After dropping the pictures, give again exactly the lines of the data from its first line through the line with "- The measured", which is included as well.
*** Task material ***
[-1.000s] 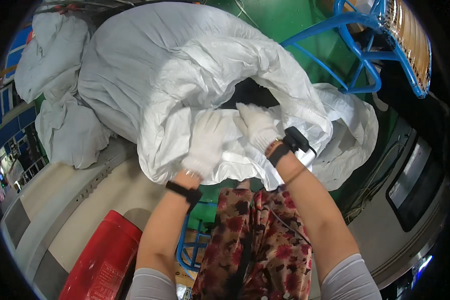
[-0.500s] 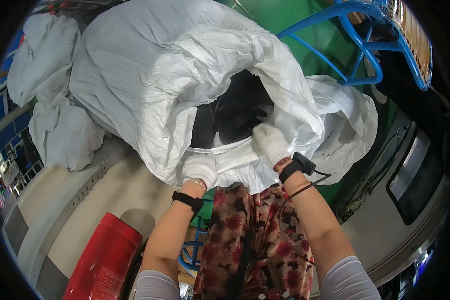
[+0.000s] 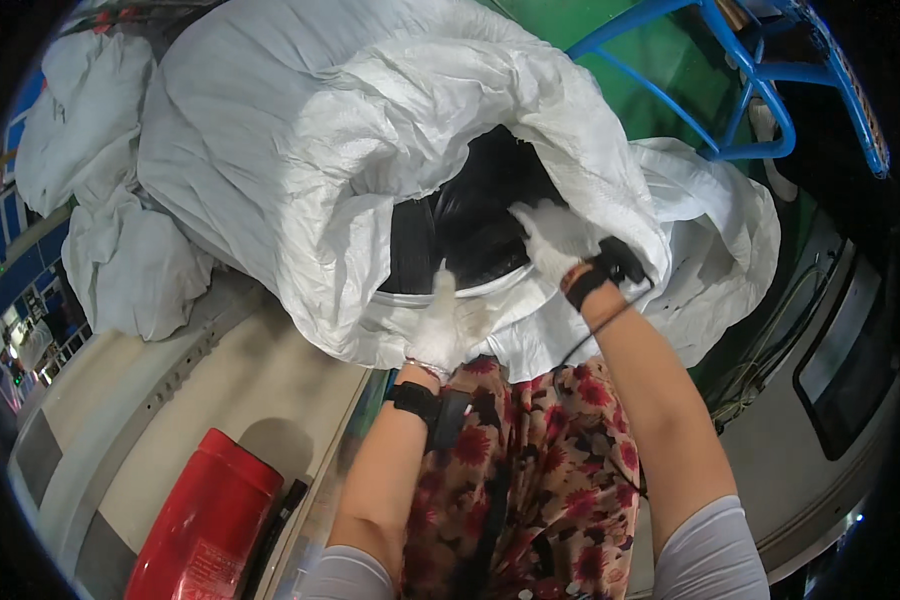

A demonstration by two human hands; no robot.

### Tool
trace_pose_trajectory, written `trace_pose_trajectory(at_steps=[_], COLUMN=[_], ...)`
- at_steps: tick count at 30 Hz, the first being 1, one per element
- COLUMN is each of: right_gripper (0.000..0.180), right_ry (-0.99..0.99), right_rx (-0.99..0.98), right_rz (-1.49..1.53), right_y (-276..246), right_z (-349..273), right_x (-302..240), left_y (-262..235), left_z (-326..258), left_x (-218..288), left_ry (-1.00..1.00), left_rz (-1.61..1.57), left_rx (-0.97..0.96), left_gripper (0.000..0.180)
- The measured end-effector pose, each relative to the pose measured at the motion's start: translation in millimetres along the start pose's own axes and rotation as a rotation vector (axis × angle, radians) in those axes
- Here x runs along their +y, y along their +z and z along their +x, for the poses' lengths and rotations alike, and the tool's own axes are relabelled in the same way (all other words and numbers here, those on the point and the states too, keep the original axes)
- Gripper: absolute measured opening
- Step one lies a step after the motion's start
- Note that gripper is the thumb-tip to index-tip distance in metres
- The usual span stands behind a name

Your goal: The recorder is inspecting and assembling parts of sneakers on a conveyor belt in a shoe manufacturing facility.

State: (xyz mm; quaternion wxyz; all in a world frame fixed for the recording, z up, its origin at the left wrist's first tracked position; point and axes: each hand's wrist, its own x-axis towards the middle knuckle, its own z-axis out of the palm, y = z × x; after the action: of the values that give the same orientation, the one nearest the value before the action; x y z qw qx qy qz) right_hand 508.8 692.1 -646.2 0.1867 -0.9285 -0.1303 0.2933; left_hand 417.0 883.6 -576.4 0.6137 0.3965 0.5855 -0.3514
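A large white woven sack (image 3: 240, 150) lies in front of me, its mouth facing me with the rim folded back. Dark, glossy black pieces (image 3: 480, 215) fill the opening; their kind I cannot make out. My left hand (image 3: 446, 325), in a white knit glove, is at the near rim, one digit stretched up and nothing visible in its grasp. My right hand (image 3: 555, 240), gloved alike, reaches over the right side of the mouth with fingers apart, close to the black pieces. Each wrist wears a black strap; the right one carries a small black device (image 3: 622, 262) with a cable.
Smaller white sacks (image 3: 130, 265) slump at the left. A red cylindrical object (image 3: 210, 520) is at lower left. A blue metal-framed chair (image 3: 740, 80) stands on the green floor (image 3: 650, 80) at upper right. A grey machine panel (image 3: 770, 450) with loose cables is at the right.
My left hand has shifted right along the near rim, and a digit now points up. My right hand has moved up and slightly right, its fingers spreading from a closed shape.
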Motion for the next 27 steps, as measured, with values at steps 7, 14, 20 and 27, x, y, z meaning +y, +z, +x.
trace_pose_trajectory(at_steps=[7, 14, 20, 27], right_gripper=[0.06, 0.049, 0.06, 0.032], right_ry=[-0.031, -0.122, -0.03, -0.05], right_rx=[0.423, 0.568, 0.452, 0.539], right_rz=[0.173, 0.16, 0.092, -0.175], right_y=[-50, -47, -48, -86], right_z=[-88, -111, -85, -20], right_x=[-23, -13, -3, -38], left_y=[42, 24, 5, -46], left_z=[-46, -45, -48, -36], left_x=[15, 24, 14, 75], left_ry=[0.119, 0.074, 0.737, 0.774], left_rz=[-0.655, -0.44, 0.523, 1.085], left_rx=[-0.328, -0.237, 0.333, 0.92], left_gripper=[0.086, 0.061, 0.038, 0.057])
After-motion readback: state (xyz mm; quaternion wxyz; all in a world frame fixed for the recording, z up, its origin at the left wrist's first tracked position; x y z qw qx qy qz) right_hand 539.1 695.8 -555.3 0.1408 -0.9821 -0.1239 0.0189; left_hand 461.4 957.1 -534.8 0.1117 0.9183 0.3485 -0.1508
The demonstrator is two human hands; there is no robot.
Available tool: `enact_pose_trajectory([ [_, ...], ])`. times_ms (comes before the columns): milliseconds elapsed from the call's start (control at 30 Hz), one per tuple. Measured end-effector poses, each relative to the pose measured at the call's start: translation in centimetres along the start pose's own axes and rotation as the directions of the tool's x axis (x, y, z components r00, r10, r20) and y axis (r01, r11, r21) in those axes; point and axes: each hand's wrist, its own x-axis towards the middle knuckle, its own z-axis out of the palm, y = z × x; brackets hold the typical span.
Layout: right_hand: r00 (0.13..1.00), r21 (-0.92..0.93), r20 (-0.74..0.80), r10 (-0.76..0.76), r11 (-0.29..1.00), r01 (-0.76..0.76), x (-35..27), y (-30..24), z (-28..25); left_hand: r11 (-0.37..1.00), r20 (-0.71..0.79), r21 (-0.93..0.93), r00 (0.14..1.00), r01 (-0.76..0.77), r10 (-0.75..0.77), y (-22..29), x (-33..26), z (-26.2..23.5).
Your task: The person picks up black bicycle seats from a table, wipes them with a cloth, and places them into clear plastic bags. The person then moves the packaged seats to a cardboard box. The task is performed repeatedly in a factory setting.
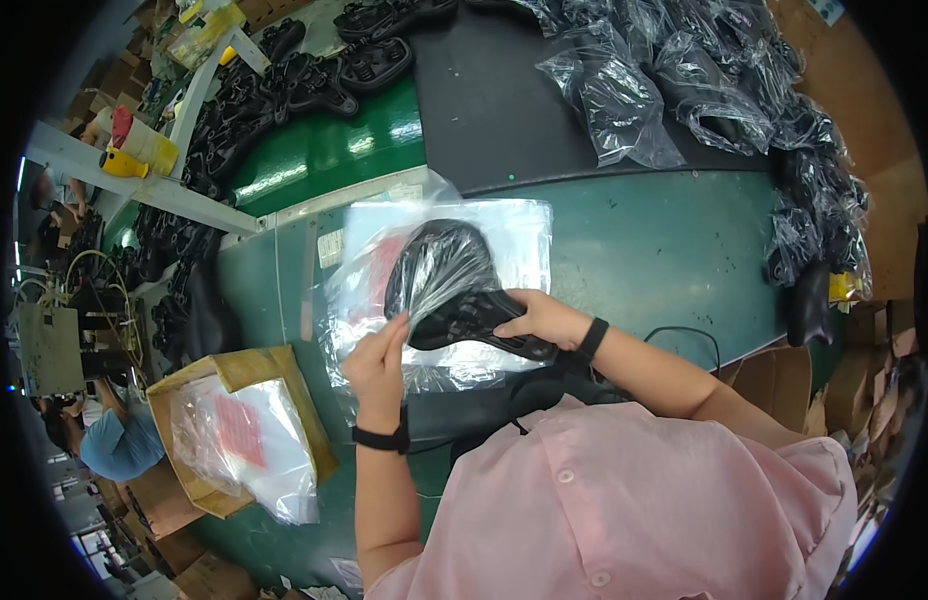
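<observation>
Across the middle spreads a green counter (654, 250), with a black mat (484, 120) along its far side and a heap of black pieces in clear plastic (624, 110) at the far right. To the left, a yellowish open box (249, 370) holds clear bags. Before the person, over a stack of clear bags (529, 235), is a black saddle (459, 310), partly inside a clear bag (449, 265). The right hand (549, 320) has its fingers closed on the saddle's narrow end; the left hand (376, 365) pinches the bag's edge, thumb against forefinger
</observation>
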Motion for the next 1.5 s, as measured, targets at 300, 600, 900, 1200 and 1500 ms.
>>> enact_pose_trajectory([
  [300, 0.901, -0.806, -0.177, -0.397, 0.583, 0.099, 2.2, 1.8, 1.3, 0.73, 0.145, -0.322, 0.73, -0.603, 0.668, 14.9, 3.6, 9.2],
  [600, 0.909, -0.149, -0.338, -0.245, 0.967, 0.206, 0.2, -11.8, -11.2, 0.881, 0.099, -0.446, 0.987, 0.16, -0.129, -2.7, 13.8, 1.9],
  [900, 0.336, -0.082, -0.791, -0.512, 0.632, 0.771, 4.0, -21.9, -35.5, 0.313, -0.651, 0.424, 0.527, 0.85, -0.547, -33.6, 21.0, -17.9],
  [1200, 0.873, 0.094, -0.481, 0.083, 0.995, -0.042, 7.9, 0.3, -5.6, 0.241, -0.688, 0.525, 0.574, 0.816, -0.444, -38.7, 18.7, -17.9],
  [1500, 0.988, 0.178, 0.134, 0.077, 0.979, -0.1, 10.7, -4.8, 5.4, 0.897, -0.855, -0.389, 0.282, 0.21, -0.436, -20.5, 18.2, -13.4],
])
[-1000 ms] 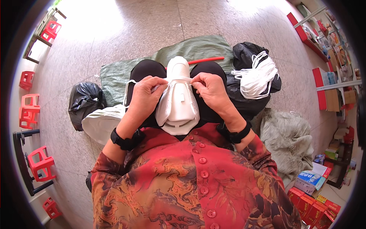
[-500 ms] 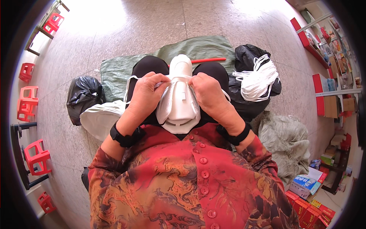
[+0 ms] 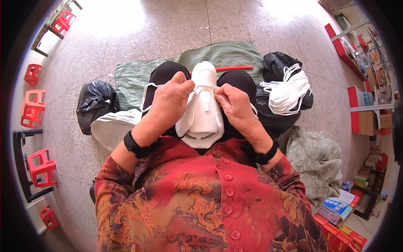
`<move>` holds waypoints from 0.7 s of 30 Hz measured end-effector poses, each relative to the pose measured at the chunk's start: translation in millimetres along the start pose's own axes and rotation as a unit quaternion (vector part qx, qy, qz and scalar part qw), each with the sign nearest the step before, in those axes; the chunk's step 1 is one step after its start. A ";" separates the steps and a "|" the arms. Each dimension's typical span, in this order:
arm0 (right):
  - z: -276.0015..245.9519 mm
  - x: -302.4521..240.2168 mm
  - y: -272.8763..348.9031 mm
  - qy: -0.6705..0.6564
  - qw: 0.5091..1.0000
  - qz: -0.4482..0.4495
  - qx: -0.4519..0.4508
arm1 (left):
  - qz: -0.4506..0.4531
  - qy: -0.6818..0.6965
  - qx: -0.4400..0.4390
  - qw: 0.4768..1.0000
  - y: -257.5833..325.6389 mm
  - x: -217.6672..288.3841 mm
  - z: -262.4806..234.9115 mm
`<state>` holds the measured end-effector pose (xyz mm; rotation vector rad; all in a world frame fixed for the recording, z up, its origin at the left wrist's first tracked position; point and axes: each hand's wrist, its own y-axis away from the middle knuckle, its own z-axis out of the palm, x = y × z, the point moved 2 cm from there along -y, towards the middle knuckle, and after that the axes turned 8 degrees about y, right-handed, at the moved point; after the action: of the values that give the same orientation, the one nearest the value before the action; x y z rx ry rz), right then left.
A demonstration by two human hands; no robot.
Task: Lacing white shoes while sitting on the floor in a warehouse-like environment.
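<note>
Between my knees stands a white shoe-shaped form (image 3: 204, 71) with its rounded toe pointing away from me. White shoe-upper material (image 3: 187, 115) lies along its sides. A white lace (image 3: 205, 86) crosses the form, and one loop of it hangs to the left over my knee. My left hand (image 3: 170, 101) is closed, pinching the lace at the form's left side. On the other side, my right hand (image 3: 237, 105) has thumb and finger pinched on the lace close to the upper's edge. The fingertips partly hide the lace ends.
A bundle of white laces (image 3: 289, 92) rests on black plastic bags at right. At left are a black bag (image 3: 97, 107) and a stack of white pieces (image 3: 115, 128). A red rod (image 3: 235, 68) lies on a green woven sheet (image 3: 138, 80). Red stools (image 3: 41, 168) line the left wall.
My left hand has rotated upward, its fist higher now. The right hand has shifted slightly outward and down, its fingers turned toward the upper's edge. The whole view has drifted a little.
</note>
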<state>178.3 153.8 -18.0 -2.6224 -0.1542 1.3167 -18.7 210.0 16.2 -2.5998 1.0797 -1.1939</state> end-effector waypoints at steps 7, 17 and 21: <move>-0.8 0.8 -1.5 0.012 1.000 -0.015 -0.006 | 0.105 -0.121 -0.076 0.984 -11.3 9.2 -2.0; -5.2 -7.8 0.4 0.027 1.000 -0.005 -0.015 | -0.075 0.101 0.011 0.992 1.0 -8.3 3.9; -7.4 -29.4 1.8 0.190 0.973 -0.116 0.063 | -0.075 -0.017 -0.074 0.994 1.0 17.1 2.5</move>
<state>166.6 145.7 8.8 -2.5941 -0.2942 0.7103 -9.9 198.0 24.9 -2.8472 1.0196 -1.1325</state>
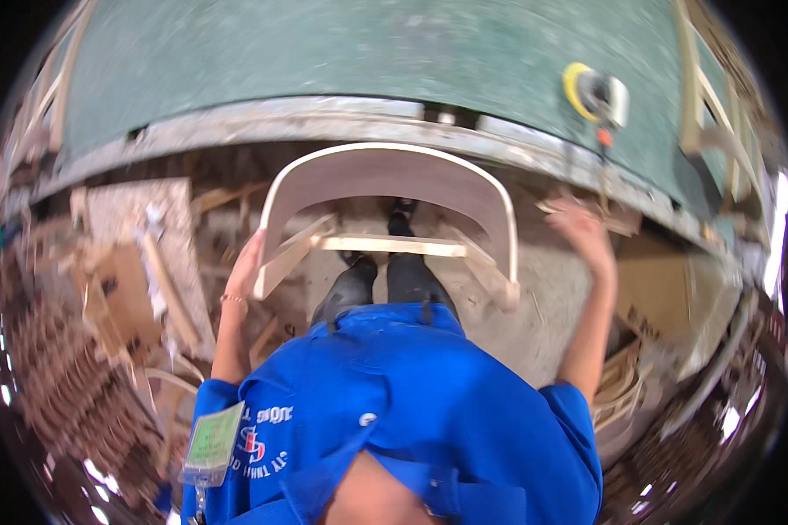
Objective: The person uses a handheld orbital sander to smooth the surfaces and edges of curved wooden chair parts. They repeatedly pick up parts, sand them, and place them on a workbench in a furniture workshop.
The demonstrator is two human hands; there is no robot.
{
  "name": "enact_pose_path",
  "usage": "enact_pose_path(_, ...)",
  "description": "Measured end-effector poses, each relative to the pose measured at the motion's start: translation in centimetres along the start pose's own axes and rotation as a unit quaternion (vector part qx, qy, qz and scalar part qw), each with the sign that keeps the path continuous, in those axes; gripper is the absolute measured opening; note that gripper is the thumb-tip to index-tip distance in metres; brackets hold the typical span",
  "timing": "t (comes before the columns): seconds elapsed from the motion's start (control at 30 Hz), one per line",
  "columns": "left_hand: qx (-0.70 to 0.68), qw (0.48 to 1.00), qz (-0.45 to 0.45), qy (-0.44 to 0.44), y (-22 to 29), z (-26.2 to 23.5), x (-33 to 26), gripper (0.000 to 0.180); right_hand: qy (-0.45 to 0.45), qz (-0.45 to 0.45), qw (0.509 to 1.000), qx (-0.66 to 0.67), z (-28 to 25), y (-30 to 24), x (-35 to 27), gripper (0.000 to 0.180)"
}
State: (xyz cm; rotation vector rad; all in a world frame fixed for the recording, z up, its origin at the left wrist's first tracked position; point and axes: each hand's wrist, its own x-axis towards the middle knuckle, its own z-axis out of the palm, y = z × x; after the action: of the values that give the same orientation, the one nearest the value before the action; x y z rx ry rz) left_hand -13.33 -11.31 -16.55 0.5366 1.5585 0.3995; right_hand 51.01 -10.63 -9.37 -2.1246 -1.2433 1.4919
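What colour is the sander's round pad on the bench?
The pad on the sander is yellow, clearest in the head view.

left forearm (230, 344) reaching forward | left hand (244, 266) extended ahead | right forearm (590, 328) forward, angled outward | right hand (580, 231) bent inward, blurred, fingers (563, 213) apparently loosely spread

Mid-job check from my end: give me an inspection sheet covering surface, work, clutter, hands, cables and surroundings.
Surface: green worktop, blurred; fine marks cannot be judged.
Job's things: curved wooden frame before the body; disc sander on the worktop.
Clutter: wooden strip at left, cardboard at right.
Hands: left hand at the frame's left edge, grip unclear; right hand open, apart from the frame.
Cables: thin line from the sander; hose or cord unclear.
Surroundings: brown stacked parts, lower left.
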Motion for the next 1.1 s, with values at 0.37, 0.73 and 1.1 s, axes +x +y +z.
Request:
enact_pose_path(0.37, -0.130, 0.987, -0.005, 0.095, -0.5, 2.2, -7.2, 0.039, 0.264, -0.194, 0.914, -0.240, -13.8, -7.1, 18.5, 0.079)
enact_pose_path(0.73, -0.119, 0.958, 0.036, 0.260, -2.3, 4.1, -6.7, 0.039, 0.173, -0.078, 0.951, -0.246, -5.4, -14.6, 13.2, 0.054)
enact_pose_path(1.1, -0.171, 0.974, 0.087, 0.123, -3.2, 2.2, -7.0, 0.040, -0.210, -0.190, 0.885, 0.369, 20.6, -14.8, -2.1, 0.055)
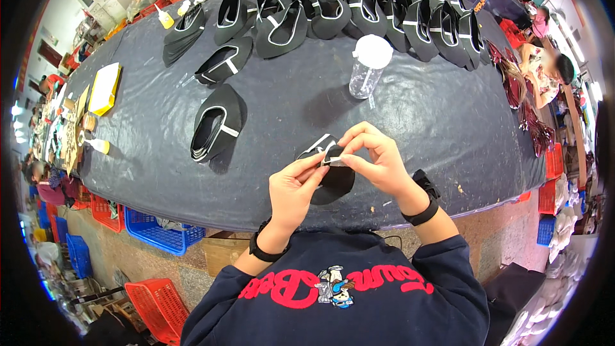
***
** The answer **
[-1.000s] 
[-0.500s] 
[+0.000s] 

A demonstration by two human hands; no robot.

### Tool
trace_pose_trajectory, written `trace_pose_trajectory(at_steps=[_], COLUMN=[_], ...)`
- at_steps: tick count at 30 Hz, the first being 1, one per element
- COLUMN is each of: right_gripper (0.000..0.180), right_ry (-0.99..0.99), right_rx (-0.99..0.98), right_rz (-1.49..1.53), right_y (-276..246), right_z (-349..273), right_x (-302..240), left_y (-262..235), left_z (-326..258), left_x (-218..288), left_ry (-1.00..1.00), left_rz (-1.61..1.57), left_rx (-0.97..0.96), left_gripper (0.000..0.180)
- The measured end-effector pose, each relative to the pose measured at the motion's start: translation in millimetres along the start pose's own axes and rotation as a rotation vector (axis × angle, radians) in those axes

The work on this exercise has been completed.